Comunidade reclama que o tráfico de drogas, presença de garimpeiros e a circulação de bebidas alcoólicas tem sido constante ameaça à segurança de suas famílias

Na vasta extensão da Terra Indígena Raposa Serra do Sol, no município de Uiramutã, Roraima, a comunidade Erem MutãKen enfrenta uma dura realidade. Cansados da omissão do poder público, os indígenas decidiram agir por conta própria, criando uma barreira de acesso para controlar o fluxo de veículos que, além de itens básicos, transportam ilegalmente bebidas alcoólicas e materiais para garimpo. A situação de insegurança, que ameaça a saúde e a integridade social da comunidade, levou o Ministério Público Federal (MPF) a realizar uma visita in loco, na última sexta-feira (15), para buscar soluções.

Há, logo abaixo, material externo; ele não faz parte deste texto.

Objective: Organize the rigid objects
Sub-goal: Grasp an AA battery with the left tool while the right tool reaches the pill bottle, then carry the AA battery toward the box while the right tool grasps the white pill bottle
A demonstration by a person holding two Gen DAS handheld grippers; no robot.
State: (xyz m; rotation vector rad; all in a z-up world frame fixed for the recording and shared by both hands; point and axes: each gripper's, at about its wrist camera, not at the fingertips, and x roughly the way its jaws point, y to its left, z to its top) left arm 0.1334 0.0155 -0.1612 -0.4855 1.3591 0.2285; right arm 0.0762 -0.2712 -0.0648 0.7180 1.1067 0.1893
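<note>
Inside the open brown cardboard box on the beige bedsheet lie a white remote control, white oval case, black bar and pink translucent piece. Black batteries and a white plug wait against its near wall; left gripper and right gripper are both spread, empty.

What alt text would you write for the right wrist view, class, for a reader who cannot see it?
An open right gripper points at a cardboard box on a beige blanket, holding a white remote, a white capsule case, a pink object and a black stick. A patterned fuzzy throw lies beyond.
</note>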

A barreira de controle, inicialmente estabelecida com o apoio do MPF e da Polícia Militar, agora é mantida exclusivamente pelos próprios moradores. A ausência de fiscalização contínua das autoridades permite a entrada de cerca de 15 a 20 veículos por dia, muitos deles transportando álcool para comunidades vizinhas, inclusive do lado da Guiana. A comunidade Erem MutãKen alerta para as consequências devastadoras: desunião social, violência doméstica e a destruição de vínculos familiares. Diante do caos, os indígenas se veem forçados a defender seu território por conta própria, garantindo que o transporte para fins de saúde e educação não seja prejudicado.

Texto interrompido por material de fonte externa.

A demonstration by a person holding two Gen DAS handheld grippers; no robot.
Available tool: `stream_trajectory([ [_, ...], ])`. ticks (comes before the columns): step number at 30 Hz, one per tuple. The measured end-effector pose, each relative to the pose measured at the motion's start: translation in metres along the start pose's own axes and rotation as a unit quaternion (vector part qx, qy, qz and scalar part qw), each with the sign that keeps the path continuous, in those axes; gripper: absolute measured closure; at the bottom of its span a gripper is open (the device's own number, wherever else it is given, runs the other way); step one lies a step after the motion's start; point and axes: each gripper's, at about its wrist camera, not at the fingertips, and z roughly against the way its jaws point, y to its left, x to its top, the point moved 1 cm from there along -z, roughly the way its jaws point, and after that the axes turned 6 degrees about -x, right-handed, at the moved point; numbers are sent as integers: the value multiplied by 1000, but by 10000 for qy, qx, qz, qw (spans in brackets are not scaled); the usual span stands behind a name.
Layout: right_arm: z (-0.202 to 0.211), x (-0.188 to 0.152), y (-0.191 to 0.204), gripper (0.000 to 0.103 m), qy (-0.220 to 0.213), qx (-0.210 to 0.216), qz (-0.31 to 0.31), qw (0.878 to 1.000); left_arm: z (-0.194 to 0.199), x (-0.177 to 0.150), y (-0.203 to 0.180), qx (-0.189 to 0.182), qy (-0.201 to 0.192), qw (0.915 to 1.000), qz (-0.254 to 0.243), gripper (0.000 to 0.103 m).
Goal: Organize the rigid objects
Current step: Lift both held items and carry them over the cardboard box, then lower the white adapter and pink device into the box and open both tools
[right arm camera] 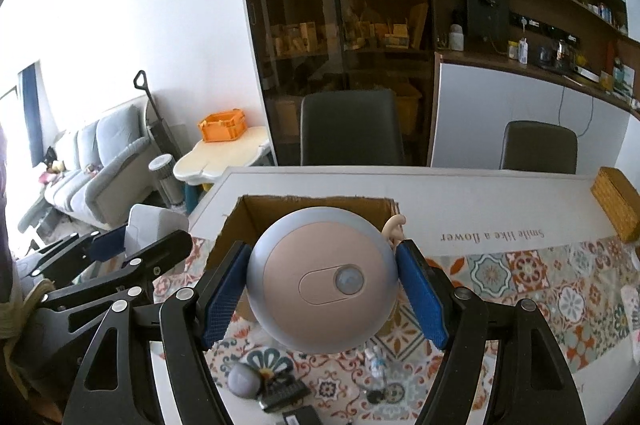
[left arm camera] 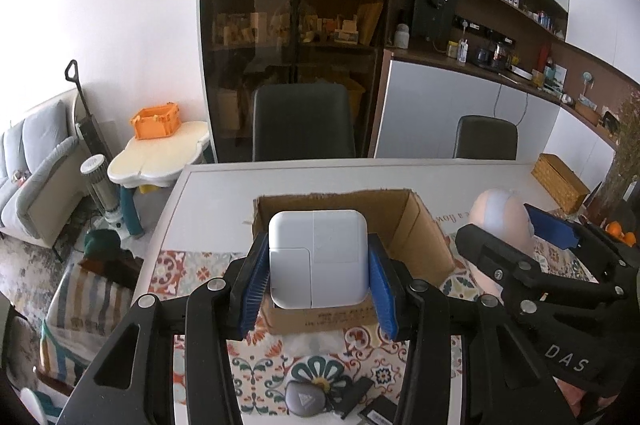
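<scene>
Left gripper (left arm camera: 318, 273) clamped a white square plastic power adapter (left arm camera: 318, 259); right gripper (right arm camera: 322, 291) gripped a round pink-and-silver sensor light (right arm camera: 322, 283), both above the open brown cardboard box (left arm camera: 416, 225).

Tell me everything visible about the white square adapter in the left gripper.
The white adapter is a flat, glossy plastic square with rounded corners and fine seams that mark off a smaller corner block. It is held in the air, broad face to the camera, clamped on two opposite edges by the blue pads of the left gripper. It hangs in front of the open cardboard box. No cable shows.
</scene>
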Motion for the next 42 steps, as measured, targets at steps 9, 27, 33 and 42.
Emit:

O Procurador-Chefe Substituto do MPF, Alisson Marugal, reconheceu a gravidade da situação durante sua visita, afirmando que o acordo de fiscalização previamente firmado não está sendo cumprido. Ele destacou que a situação é complexa e exige uma abordagem cuidadosa, especialmente por se tratar de uma área indígena. O MPF pretende retomar as discussões com órgãos como Ibama, Polícia Federal e Receita Federal para encontrar soluções de longo prazo, como a possível criação de um posto fixo de fiscalização. No entanto, o procurador deixou claro que a solução não será imediata, o que aumenta a tensão na região.

Enquanto a burocracia segue seu ritmo lento, a Terra Indígena Raposa Serra do Sol vive sob a ameaça do aumento dos conflitos. Lideranças locais denunciam a demora na atuação dos órgãos e alertam para a tensão crescente. A mensagem é clara: “Ou os órgãos resolvem, ou vão ter que mudar a rota. O que está claro é que a gente não vai parar de fiscalizar o nosso território”, conclui uma das lideranças. A luta da comunidade indígena pela segurança e pela soberania de suas terras é uma corrida contra o tempo, em que a paciência tem prazo de validade.